PixCams New Bird Migration Station

PixCams Bird Migration Station

Bird migration is the regular seasonal, large-scale, often long-distance movement between breeding and wintering grounds. Many species of bird migrate. Migration behavior is a critical indicator for evaluating environmental health. Scientists use a variety of methods to monitor bird migration, including satellite tracking, weather radar, moon-watching, or attaching geolocators on captured birds.

These methods are either expensive (e.g., satellite tracking), inaccurate because they are indirect (e.g., weather surveillance radars), labor intensive and error-prone (e.g., moon-watching), or intrusive (e.g., geolocators). Moreover, these techniques only crudely estimate the bulk density of migrating birds aloft.

The PixCams Live Bird Migration Station is a unique bird migration station that combines several types of technologies to study and watch the spring & fall bird migration in south western Pennsylvania. This migration station is located in Murrysville, PA and will run year round for collecting citizen science data. This station combines live streaming optical and thermal cameras, and a real-time bioacoustics for analyzing nocturnal flight calls (NFC’s).

PixCams Bird Migration System Diagram

Acoustic monitoring offers several advantages over other methods of monitoring populations because it allows us to identify the species. Other techniques, such as radar, can identify numbers of birds but lack the species information found in nocturnal calls.

The most widely used method of listening to and recording NFCs is the Pressure Zone microphone developed by Bill Evans from OldBird.org. A Pressure Zone microphone is a microphone element affixed to a plastic prism, which is then wrapped tightly in cling wrap and placed inside of a bucket. The physics behind this type of microphone is that is uses a boundary to amplify sound. The Pressure Zone microphone is considered superior to a parabolic microphone in NFC recording, because it collects sound from a larger area of the sky. A parabolic microphone affixed to the roof of a house would only be able to collect the NFCs in a small directional area of only of high flying birds, whereas a Pressure Zone microphone can collect sounds from birds that fly in a larger area and collect NFCs from low flying and high flying birds.

Old Bird Zone Microphone

The audio from the Old Bird Zone Microphone is then fed into the BirdNET-Pi system. The BirdNET-Pi is a real-time acoustic bird classification system using locally pre-trained machine learning model to classify the NFC bird calls in real-time. BirdNET-Pi was designed by Patrick McGuire. BirdNET-Pi converts the incoming audio data into Spectrograms that are analyzed through the BirdNET Neural Network for species identification.
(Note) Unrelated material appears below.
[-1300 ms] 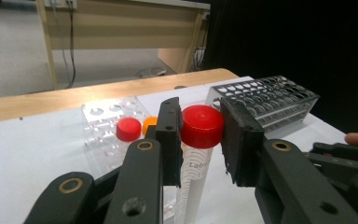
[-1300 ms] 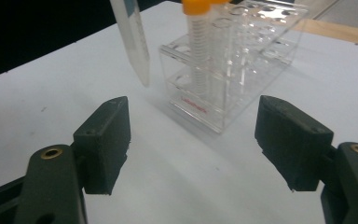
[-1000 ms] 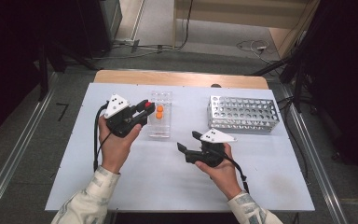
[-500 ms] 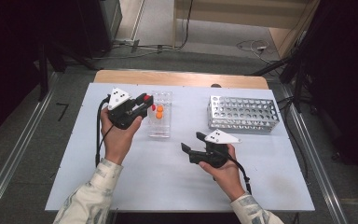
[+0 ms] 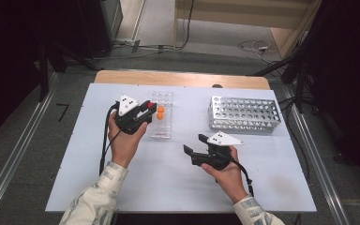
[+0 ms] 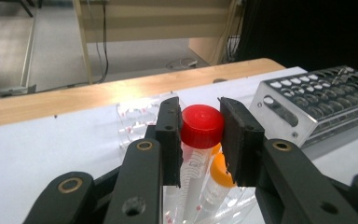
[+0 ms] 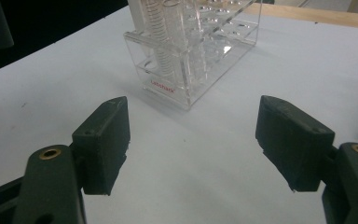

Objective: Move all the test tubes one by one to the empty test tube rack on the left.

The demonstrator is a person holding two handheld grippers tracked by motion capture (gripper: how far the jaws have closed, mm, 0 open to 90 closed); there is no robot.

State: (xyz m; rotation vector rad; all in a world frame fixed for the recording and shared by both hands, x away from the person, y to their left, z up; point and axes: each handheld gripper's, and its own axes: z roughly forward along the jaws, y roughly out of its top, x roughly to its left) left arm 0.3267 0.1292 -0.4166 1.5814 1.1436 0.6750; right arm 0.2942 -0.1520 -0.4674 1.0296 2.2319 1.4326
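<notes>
At frame centre, the left gripper clamps the red cap; lift straight up, clear of the rack. The right gripper gapes, idle.

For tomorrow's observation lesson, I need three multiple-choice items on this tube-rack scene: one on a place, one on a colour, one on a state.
1. Where does the metal rack stand relative to the clear rack?
A. on the person's right
B. on the person's left
C. on top of it

2. What colour is the cap between the left hand-held gripper's jaws?
A. blue
B. red
C. green

3. How is the right hand-held gripper?
A. shut on a tube
B. shut on nothing
C. open

Answers: 1 A, the high view shows it to the right; 2 B, the left gripper view shows red; 3 C, its jaws stand wide apart over bare table.
</notes>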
The BirdNET-Pi data is available to anyone in the above window or at this public domain: https://murrysvillenfc.birdnetpi.com/ 

PixCams Bird Migration Station

What sets the PixCams Bird Migration Station apart from other migration stations is combining the Bispectrum Thermal & Optical IP Camera. Since as migration usually occurs at night, the recorded videos inevitably contain substantial noise because of the low-light environment – the birds are generally invisible to the naked eye in the sky unless they pass in front of an illuminated object such as the moon. Depending on the species, migrating birds fly at altitudes ranging from several hundred feet to two miles.

The bispectrum camera combines both optical imagine, thermal imaging, and audio from the Old Bird Pressure Zone microphone live streamed to our YouTube channel using our EZ Streamer video encoder. 

Thermal cameras have a great advantage over other methods to see birds migrating at nighty because they detect temperature by recognizing and capturing different levels of infrared light. This light is invisible to the naked eye, but is easily seen by the heat given off by the heat signature of warm-blooded bird flying by. Thermal cameras can also pick up these heat signatures behind clouds. 

The other advantage of a thermal camera is that thermal imaging allows us to obtain various migration parameters, such as migration intensity, direction and spatial arrangement of migrants.

Small flock of birds captured on thermal camera

In the past few years, scientists, citizen scientist, and many innovative individuals in the birding community have gained an unprecedented window into the phenomenon of nocturnal migration. The PixCams migration systems another innovative citizen science data collection system tool designed to gain knowledge of this phenomenon.

See the PixCams Bird Migration Station here at this link: https://pixcams.com/bird-migration-live/

PixCams Migration Station Live Thermal/Optical Camera and Spectrogram

The PixCams Bird Migration Station website includes the live streaming optical & thermal cameras with the Old Bird NCF live audio. It also includes the embedded real-time acoustic analytics of the BirdNET-Pi software. By clicking on the “Spectrogram” tab you can watch the live spectrogram analyzing the NFC audio calls.